**WHAT THE TASK REQUIRES**
Return exactly the lines below, starting with the one that has "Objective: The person" and going on through the one that has "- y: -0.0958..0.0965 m".

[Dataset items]
□ □ □ □

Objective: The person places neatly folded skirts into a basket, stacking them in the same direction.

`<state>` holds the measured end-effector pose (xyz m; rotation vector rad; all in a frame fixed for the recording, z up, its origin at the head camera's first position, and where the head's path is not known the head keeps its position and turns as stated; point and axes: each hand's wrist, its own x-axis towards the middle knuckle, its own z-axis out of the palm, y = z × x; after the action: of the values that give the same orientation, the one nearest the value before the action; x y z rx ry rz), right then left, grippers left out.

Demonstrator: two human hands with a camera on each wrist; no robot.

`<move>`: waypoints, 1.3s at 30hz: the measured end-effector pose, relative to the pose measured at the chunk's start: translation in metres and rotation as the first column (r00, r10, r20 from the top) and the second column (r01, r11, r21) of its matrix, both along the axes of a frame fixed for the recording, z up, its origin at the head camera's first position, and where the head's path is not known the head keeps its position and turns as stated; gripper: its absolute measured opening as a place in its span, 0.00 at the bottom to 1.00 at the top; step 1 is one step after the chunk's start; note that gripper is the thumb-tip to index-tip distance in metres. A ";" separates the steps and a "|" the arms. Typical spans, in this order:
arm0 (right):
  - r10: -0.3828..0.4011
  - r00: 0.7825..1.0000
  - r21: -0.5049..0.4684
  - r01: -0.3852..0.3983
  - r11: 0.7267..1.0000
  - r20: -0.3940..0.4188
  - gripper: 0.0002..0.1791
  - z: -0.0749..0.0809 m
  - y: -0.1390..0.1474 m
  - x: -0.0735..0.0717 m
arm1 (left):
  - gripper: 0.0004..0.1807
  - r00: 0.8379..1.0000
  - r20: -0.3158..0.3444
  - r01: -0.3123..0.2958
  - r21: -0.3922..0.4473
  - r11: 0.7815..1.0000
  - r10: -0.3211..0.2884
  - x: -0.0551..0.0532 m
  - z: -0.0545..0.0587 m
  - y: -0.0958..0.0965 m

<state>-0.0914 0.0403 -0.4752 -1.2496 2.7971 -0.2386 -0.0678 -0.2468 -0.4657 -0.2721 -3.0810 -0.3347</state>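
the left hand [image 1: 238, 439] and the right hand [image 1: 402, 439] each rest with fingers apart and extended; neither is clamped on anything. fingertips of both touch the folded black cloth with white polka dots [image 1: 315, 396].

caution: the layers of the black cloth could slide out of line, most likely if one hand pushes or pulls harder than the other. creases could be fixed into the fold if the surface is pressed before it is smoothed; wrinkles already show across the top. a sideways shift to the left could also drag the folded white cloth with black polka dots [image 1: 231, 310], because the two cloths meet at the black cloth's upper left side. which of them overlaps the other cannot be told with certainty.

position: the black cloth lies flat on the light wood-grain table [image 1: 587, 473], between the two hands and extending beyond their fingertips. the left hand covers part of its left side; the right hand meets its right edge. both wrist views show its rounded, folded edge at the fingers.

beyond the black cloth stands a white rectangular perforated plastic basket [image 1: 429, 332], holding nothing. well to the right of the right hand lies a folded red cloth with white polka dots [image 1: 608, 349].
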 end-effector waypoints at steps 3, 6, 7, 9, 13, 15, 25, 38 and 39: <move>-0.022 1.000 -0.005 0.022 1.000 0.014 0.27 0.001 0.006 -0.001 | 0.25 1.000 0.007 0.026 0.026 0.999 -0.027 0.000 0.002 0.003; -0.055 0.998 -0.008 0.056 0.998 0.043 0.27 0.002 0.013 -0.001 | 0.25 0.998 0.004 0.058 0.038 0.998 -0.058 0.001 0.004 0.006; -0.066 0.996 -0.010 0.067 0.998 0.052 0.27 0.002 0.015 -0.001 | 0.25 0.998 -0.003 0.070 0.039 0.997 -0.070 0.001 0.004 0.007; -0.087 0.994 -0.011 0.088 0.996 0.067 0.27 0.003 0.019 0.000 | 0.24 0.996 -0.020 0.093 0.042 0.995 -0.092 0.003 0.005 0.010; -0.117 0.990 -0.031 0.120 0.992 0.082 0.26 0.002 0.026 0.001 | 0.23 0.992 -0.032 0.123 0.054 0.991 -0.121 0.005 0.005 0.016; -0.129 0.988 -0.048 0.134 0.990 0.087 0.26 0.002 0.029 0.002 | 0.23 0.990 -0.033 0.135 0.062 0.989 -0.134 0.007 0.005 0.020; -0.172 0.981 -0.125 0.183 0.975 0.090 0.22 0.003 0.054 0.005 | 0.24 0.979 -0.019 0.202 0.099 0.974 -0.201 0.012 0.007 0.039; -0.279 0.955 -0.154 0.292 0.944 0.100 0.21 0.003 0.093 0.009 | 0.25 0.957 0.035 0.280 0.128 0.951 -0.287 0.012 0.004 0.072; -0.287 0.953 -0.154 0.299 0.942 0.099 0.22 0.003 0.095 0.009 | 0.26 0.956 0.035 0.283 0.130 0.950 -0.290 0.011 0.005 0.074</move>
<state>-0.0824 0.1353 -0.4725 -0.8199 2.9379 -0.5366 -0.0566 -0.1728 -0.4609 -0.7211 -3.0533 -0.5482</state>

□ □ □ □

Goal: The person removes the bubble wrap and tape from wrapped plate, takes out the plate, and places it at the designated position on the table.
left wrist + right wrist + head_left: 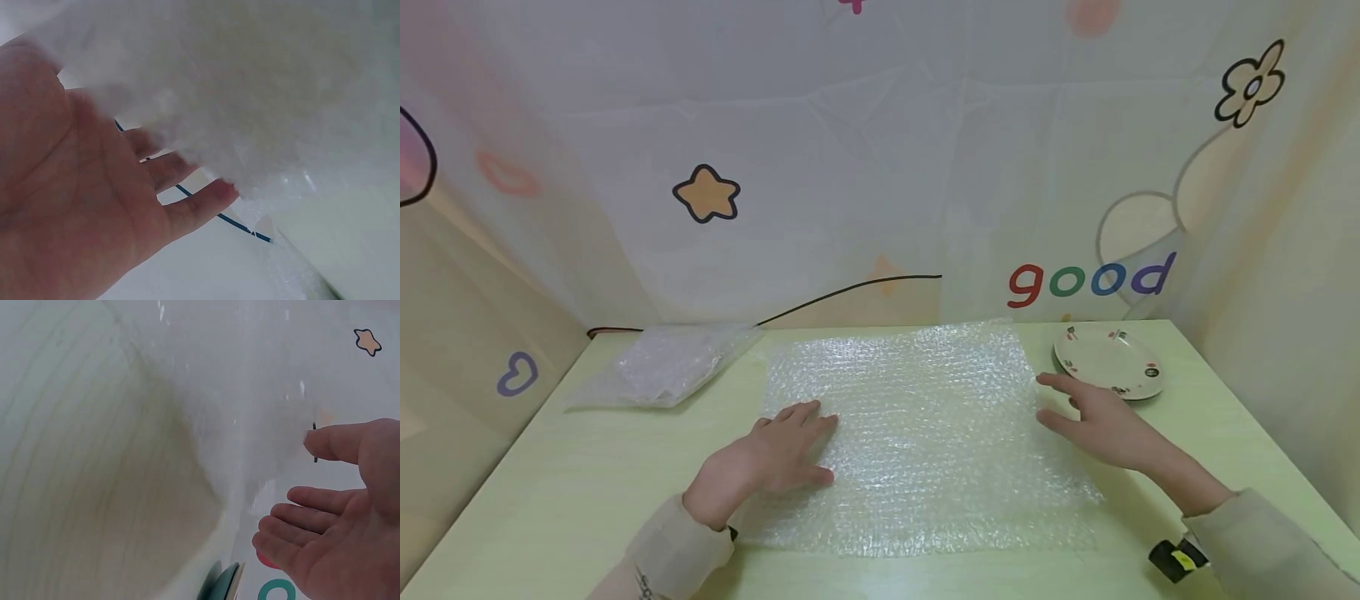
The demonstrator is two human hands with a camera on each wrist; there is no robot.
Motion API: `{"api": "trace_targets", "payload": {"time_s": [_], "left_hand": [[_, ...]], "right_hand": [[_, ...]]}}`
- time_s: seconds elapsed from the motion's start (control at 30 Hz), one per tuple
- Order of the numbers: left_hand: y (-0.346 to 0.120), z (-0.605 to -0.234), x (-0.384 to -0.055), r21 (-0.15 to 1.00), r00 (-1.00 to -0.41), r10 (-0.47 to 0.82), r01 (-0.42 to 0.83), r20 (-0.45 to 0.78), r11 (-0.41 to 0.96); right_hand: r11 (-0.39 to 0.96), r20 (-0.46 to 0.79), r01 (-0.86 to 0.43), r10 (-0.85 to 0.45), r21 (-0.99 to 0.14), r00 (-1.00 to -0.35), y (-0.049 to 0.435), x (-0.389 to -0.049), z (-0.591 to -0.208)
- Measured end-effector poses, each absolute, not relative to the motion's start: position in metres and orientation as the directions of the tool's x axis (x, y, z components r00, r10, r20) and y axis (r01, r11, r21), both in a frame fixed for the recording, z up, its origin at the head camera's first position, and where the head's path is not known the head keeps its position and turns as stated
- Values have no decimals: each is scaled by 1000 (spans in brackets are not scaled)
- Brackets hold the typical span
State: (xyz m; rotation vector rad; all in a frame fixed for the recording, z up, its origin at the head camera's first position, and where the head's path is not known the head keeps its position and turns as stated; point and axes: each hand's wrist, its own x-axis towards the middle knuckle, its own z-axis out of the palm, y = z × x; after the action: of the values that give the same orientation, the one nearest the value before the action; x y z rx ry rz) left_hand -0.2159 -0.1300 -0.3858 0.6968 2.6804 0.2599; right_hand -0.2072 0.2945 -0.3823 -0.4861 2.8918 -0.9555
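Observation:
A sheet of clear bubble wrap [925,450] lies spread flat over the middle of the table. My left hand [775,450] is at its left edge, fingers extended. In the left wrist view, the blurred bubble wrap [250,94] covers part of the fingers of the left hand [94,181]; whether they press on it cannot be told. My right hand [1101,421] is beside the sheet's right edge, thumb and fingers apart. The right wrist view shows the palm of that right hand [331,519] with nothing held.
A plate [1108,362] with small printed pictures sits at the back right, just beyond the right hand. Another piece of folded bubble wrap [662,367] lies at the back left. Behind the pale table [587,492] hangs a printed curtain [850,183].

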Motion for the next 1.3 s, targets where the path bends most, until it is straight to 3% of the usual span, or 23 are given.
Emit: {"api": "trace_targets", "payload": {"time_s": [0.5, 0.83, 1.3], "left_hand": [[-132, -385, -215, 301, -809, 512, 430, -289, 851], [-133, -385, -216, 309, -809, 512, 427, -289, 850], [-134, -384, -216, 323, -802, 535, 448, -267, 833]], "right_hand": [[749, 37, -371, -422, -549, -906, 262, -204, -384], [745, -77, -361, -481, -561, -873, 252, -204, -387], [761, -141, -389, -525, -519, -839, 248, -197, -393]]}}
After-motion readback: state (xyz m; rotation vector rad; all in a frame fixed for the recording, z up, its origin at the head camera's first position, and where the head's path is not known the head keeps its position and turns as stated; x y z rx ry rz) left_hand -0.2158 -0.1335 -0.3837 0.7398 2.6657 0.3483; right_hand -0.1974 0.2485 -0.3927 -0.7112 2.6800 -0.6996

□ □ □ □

**RESPONSE TO THIS EXERCISE**
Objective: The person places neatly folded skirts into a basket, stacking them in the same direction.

`<state>` holds the measured end-effector pose (xyz m; rotation vector rad; all in a frame fixed for the recording, z up, its origin at the head camera's first position, and where the head's path is not known the head keeps its position and turns as stated; point and axes: each hand's wrist, its own x-axis towards the middle knuckle, its own z-axis out of the palm, y = z × x; after the action: of the values that give the same orientation, the one nearest the value before the action; x y z rx ry rz), right then left, grippers left out.

Demonstrator: two human hands with a camera on each wrist; no robot.

`<move>`: waypoints, 1.3s at 30hz: the measured end-effector pose, relative to the pose measured at the chunk's start: translation in metres and rotation as the first column (r00, r10, r20 from the top) and the second column (r01, r11, r21) of its matrix, both along the axes of a frame fixed for the recording, z up, its origin at the head camera's first position, and where the head's path is not known the head keeps its position and turns as stated; gripper: its absolute measured opening as a place in its span, 0.00 at the bottom to 1.00 at the top; step 1 is one step after the chunk's start; note that gripper is the thumb-tip to index-tip distance in metres. A ";" separates the steps and a "|" the arms. Typical spans, in this order:
arm0 (right):
  - r10: -0.3828..0.4011
  - r00: 0.7825..1.0000
  - r21: -0.5049..0.4684
  - r01: -0.3852..0.3983
  - r11: 0.7267..1.0000
  - r20: -0.3940..0.4188
  - gripper: 0.0002..0.1791
  - z: -0.0749..0.0809 m
  - y: -0.1390..0.1474 m
  - x: -0.0735..0.0717 m
arm1 (left):
  - gripper: 0.0004..0.1807
  - r00: 0.8379..1.0000
  - r20: -0.3158..0.3444
  - r01: -0.3123..0.2958
  - r21: -0.3922..0.4473
  - r11: 0.7815..1.0000
  - r10: -0.3211..0.2884
  - x: -0.0551..0.0532 m
  - z: -0.0545..0.0587 m
  - y: -0.0958..0.0965 m

The required output has been supplied.